Zitadelle Spandau

Am Juliusturm 64, 13599 Berlin, Deutschland Route planen

Die Zitadelle Spandau vermittelt mit ihren vier Bastionen einen lebendigen Eindruck vom Leben im 16. Jahrhundert. Als eine der besterhaltenen Festungen der Renaissance führt sie Besuchern als Festung vor Augen, wie die Menschen im Mittelalter versuchten, sich gegen ihre Feinde zur Wehr zu setzen. Dabei beherbergt die Zitadelle auch noch zahlreiche spannende Museen, Archive und Galerien. Im Zeughaus zeigt das Stadtgeschichtliche Museen seine Exponate, in der Bastion Kronprinz werden Kunstausstellungen gezeigt und der Palas ist oft Schauplatz großartiger Konzerte.

Ende des 16. Jahrhunderts wurde die Zitadelle anstelle einer Burg am Ufer der Havel erbaut. Das monumentale Bauwerk ist aus insgesamt vier Bastionen zusammengesetzt, die durch Wälle miteinander verbunden sind. Trotz einiger Beschädigungen, die die Zitadelle durch die Jahrhunderte erlitten hat, gilt sie als besterhaltene und so auch als bedeutendste Renaissance-Festung in Deutschland. Der Juliusturm als ältester Teil der Bastion ist zugleich auch das Wahrzeichen Spandaus. Teile des 30 Meter hohen Wehr- und Wachturm können auf das 13. Jahrhundert datiert werden.

In der Zitadelle ist auch heute noch viel los: Im Winter leben hier tausende Fledermäuse, die Festung ist eines ihrer wichtigsten Quartiere in ganz Europa. In speziellen Führungen kann man die Flughunde bestaunen. Im Zeughaus ist die Ausstellung des Stadtmuseums untergebracht, auch wechselnde Ausstellungen finden hier statt.
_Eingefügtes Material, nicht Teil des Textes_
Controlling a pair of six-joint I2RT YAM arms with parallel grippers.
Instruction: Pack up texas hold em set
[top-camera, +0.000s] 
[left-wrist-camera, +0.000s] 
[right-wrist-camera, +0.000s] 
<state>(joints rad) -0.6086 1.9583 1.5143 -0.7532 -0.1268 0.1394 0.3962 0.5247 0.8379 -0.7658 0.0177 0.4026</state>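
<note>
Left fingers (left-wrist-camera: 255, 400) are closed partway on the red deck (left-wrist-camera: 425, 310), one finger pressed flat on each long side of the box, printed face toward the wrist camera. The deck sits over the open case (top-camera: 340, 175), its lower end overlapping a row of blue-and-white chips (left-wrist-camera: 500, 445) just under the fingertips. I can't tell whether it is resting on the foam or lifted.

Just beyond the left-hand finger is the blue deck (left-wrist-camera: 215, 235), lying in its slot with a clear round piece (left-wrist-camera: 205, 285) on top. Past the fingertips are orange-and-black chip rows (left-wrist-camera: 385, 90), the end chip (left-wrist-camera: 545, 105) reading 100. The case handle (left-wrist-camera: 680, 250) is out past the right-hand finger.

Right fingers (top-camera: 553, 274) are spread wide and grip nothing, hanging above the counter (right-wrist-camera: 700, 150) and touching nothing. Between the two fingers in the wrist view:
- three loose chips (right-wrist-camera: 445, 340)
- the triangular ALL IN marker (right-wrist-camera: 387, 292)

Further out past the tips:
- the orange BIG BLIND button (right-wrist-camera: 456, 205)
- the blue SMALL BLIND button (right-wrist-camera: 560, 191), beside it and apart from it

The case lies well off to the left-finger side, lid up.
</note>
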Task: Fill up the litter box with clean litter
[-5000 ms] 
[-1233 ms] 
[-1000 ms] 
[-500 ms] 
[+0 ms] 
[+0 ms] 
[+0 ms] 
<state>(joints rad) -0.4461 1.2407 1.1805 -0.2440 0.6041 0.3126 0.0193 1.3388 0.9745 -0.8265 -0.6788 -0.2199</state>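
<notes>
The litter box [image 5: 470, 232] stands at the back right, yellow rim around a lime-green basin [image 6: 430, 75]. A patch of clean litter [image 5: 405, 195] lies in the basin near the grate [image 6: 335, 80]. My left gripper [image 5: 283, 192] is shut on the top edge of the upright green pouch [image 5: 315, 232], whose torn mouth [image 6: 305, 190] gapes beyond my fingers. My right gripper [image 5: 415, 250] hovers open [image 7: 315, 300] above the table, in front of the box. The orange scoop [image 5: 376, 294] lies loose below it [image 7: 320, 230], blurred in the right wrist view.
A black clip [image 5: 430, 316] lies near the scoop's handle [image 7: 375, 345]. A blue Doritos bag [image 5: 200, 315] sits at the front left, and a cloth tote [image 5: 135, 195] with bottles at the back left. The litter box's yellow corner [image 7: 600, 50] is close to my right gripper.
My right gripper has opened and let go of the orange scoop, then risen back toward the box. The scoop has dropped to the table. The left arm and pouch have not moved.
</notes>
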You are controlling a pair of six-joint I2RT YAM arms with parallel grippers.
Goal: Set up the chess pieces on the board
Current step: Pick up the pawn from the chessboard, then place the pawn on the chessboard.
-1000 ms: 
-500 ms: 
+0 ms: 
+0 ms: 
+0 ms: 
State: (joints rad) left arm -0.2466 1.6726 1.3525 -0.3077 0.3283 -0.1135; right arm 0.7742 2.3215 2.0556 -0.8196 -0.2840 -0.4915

Eine einzigartige Sammlung jüdischer Grabsteine ist in der Bastion Königin erhalten geblieben. Jährlich wird das Mittelalter in der Zitadelle wieder lebendig, wenn die Gaukler, Maiden und Hofnarren zum Mittelalterfest pilgern. Auch zahlreiche Konzerte in mittelalterlichem Ambiente locken die Gäste in die Zitadelle.